BRIEF: Please return the listing below from the line with "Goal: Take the" through its last line, exactly, and include nothing else.

DATA SEGMENT:

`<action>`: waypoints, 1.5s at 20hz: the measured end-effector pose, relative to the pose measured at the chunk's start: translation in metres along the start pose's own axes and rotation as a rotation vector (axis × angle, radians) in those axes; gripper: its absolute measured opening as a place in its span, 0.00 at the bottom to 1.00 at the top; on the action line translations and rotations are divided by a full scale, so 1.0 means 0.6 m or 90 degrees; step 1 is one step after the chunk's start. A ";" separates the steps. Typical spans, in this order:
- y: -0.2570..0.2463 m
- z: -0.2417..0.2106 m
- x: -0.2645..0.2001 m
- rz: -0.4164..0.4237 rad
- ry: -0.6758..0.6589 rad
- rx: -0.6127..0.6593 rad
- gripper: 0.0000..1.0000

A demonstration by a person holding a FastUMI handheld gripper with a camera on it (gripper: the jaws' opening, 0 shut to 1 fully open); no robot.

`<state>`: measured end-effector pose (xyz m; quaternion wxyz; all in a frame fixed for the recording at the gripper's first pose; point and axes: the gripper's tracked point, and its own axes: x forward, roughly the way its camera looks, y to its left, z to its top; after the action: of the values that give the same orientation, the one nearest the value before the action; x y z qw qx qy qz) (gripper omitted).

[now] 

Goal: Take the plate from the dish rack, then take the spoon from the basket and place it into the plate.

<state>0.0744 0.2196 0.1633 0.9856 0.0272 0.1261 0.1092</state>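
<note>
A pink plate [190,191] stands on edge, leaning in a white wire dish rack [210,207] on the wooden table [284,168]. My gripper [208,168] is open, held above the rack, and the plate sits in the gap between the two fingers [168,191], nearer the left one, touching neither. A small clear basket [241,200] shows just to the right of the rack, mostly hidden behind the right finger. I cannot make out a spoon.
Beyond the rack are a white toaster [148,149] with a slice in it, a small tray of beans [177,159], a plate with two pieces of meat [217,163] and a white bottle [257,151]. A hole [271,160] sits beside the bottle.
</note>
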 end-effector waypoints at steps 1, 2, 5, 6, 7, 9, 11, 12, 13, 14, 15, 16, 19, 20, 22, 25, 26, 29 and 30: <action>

WRITTEN SOLUTION:
Goal: Take the plate from the dish rack, then take the spoon from the basket and place it into the plate.

<state>0.0744 0.2196 0.1633 0.9856 0.0272 0.1261 0.1092</state>
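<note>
A pink plate [190,191] stands on edge, leaning in a white wire dish rack [210,207] on the wooden table [284,168]. My gripper [208,168] is open, held above the rack, and the plate sits in the gap between the two fingers [168,191], nearer the left one, touching neither. A small clear basket [241,200] shows just to the right of the rack, mostly hidden behind the right finger. I cannot make out a spoon.
Beyond the rack are a white toaster [148,149] with a slice in it, a small tray of beans [177,159], a plate with two pieces of meat [217,163] and a white bottle [257,151]. A hole [271,160] sits beside the bottle.
</note>
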 end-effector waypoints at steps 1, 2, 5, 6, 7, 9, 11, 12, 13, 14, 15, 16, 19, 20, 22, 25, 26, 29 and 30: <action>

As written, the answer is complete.